Cardinal Francis George said he was as surprised as everyone else when Pope Benedict XVI announced he was stepping down, saying he saw the pontiff briefly last week in Rome and “there was not the slightest indication in my mind.”
But George added during a news conference that Benedict "looks like a man who’s feeling the weight of his years.”
The cardinal, who will return to Rome to elect a new pope, said Benedict's public role was a particular burden.
"It the public role that the most effort for him and takes the most energy from him," George said, calling Benedict an introvert. "He gets tired in big crowds. . .The teaching, the decision-making [is] relatively easy in comparison to the public role."
Earlier, in a statement, George said Benedict "placed the will of God for the good of the church before every other consideration" when he decided to resign.
"He has taught with clarity and charity what God has revealed to the world in Christ, he has handed on the apostolic faith, he has loved all of God’s people with all his heart," George said in a statement. "He has now shown great courage in deciding, after prayer and soul-searching, to resign his office at the end of this month.
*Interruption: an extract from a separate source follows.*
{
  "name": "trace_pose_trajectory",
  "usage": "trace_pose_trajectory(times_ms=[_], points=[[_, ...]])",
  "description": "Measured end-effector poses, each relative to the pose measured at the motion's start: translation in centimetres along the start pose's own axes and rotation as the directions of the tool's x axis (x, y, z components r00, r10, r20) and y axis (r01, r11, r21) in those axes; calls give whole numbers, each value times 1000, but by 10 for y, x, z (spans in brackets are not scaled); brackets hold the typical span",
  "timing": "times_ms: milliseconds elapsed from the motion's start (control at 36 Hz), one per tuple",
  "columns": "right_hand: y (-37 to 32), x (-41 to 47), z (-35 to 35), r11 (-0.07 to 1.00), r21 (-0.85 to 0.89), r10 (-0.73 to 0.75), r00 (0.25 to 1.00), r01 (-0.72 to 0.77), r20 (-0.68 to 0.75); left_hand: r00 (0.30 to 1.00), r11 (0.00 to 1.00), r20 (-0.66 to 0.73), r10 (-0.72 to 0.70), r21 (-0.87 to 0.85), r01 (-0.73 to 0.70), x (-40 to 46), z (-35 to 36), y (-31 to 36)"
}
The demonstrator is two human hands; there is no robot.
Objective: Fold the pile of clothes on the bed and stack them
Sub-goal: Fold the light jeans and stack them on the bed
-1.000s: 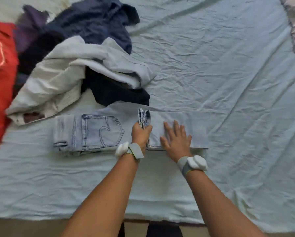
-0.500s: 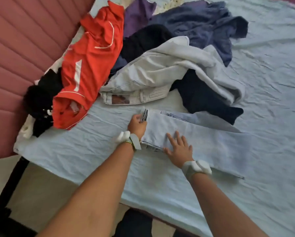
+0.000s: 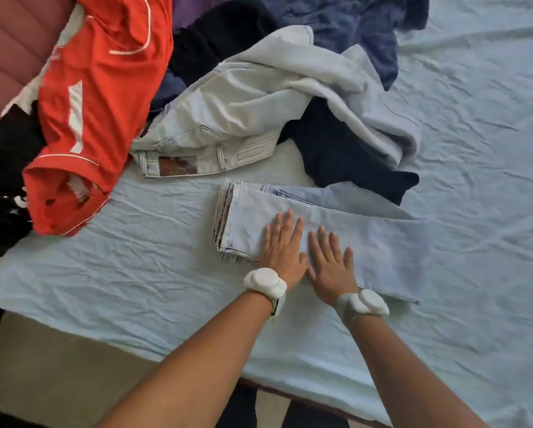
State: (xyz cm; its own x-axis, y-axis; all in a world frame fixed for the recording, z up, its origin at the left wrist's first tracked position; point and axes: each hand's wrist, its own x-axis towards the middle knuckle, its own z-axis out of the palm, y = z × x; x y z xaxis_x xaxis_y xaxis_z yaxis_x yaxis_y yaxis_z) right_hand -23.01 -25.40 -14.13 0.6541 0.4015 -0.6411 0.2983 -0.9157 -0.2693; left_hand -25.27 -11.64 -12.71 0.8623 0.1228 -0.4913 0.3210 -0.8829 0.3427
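Nearest us, our two hands lie flat and side by side on one folded pair of light blue jeans (image 3: 336, 230): the left hand (image 3: 282, 245) with fingers straight and spread, palm pressing the denim, and the right hand (image 3: 331, 264) the same, just at its 3 o'clock, thumbs almost touching. Each wrist carries one white band device, two in all. The folded jeans rest on the pale blue bed sheet (image 3: 135, 273), near the bed's front edge, their stacked layered end at 9 o'clock from our hands and a long flat leg running off toward 3 o'clock. Beyond them, at 12 o'clock, sits the unfolded pile: one second pair of pale jeans (image 3: 243, 97), crumpled, waistband and patch facing us; one dark navy garment (image 3: 345, 149) partly under it; one red shirt with white trim (image 3: 98, 97) at 10 o'clock; one black piece (image 3: 5, 168) at 9 o'clock; and farthest, a blue garment (image 3: 351, 17) bunched up.
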Motion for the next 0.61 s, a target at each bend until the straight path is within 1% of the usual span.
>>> trace_pose_trajectory(times_ms=[56,111,167,194,222,278,306,333,361,389,417,472,556,611], points=[[27,-6,-1,995,21,102,995,-102,-4,999,1000,51,2,24,-3,4,9,9],[54,-13,-5,960,39,278,960,-276,-45,997,999,68,-31,44,28,7,13,17],[85,-21,-12,895,98,444,889,-435,-113,993,996,75,-87,29,85,11,15,33],[89,-19,-15,866,145,497,857,-479,-135,989,992,78,-126,-2,126,11,13,32],[97,-21,-19,827,208,555,818,-522,-152,985,987,83,-155,-34,158,12,13,39],[118,-24,-33,711,402,681,707,-577,-189,981,981,105,-163,-88,172,15,17,61],[120,-20,-39,661,513,709,679,-547,-190,979,977,119,-162,-119,176,17,16,62],[130,-20,-44,610,628,715,678,-483,-172,980,976,129,-151,-139,169,19,18,73],[138,-20,-48,573,707,693,705,-414,-150,980,975,143,-136,-155,157,22,21,81],[145,-21,-51,551,749,660,742,-368,-121,980,974,157,-119,-175,146,24,25,90],[151,-23,-53,544,757,632,770,-362,-86,980,970,172,-104,-199,138,26,28,99],[159,-31,-59,533,772,600,798,-346,-57,976,957,201,-80,-259,132,29,35,122],[159,-49,-74,549,823,504,844,-146,-186,963,922,242,-118,-333,197,33,35,156],[155,-66,-88,549,835,464,846,-42,-262,956,924,254,-150,-308,227,32,38,175]])
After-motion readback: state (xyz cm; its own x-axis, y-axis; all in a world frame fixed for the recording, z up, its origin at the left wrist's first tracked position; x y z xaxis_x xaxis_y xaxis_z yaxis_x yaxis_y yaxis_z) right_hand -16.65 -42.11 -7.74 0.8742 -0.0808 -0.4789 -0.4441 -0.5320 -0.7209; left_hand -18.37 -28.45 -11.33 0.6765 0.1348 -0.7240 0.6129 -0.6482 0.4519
"With the gratitude of sons and daughters in our hearts, we ask the Lord to bless him and give him strength, as we begin to pray now for the one who will succeed him as Bishop of Rome, Successor of Peter and Vicar of Christ."
Joliet Bishop Daniel Conlon said the pope's decision "is consistent with the humble disposition that I have come to recognize in him, both in my brief personal encounters with him and in his deportment generally as earthly shepherd of the church.
"He recognized that he no longer had the physical gifts necessary to carry out an office that becomes increasingly demanding," Conlon said. "He has been a steady and calm presence in the face of tumult in the world. He has persevered in Blessed John Paul II’s determination to confront the scandal of child abuse in the church."
Benedict shocked the world by saying he no longer had the mental and physical strength to cope with his ministry, in an announcement that left his aides "incredulous" and will make him the first pontiff to step down since the Middle Ages.
The German-born pope, 85, admired as a hero by conservative Roman Catholics and viewed with suspicion by liberals, told cardinals in Latin that his strength had deteriorated recently. He will step down on Feb. 28 and the Vatican expects a new Pope to be chosen by the end of March.
Vatican spokesman Father Federico Lombardi said the pope had not decided to resign because of "difficulties in the papacy" and the move had been a surprise, indicating that even his inner circle was unaware that he was about to quit.
A priest at St. Peter's Church in the Loop said the news is "surprising but not terrifying," saying it will allow the church to continue to renew itself.
“It’s a new beginning and a chance for new energy in the church,” said the Rev. Ed Shea. "This is good news.”
The selection of a new pope will offer the church the chance to continue its emergence into the “the modern light, the modern world,” Shea said.
It will also provide a chance to choose a pope from Africa or South America, he said, to reflect the growth of the church on those continents.
“I was shocked, like everybody else,” Father Ed Shea said. “It kind of surprised me that we didn’t know about it ahead of time.”
As worshipers left a morning mass at St. Peter’s this morning, several said the pope’s announcement had caught them completely by surprise.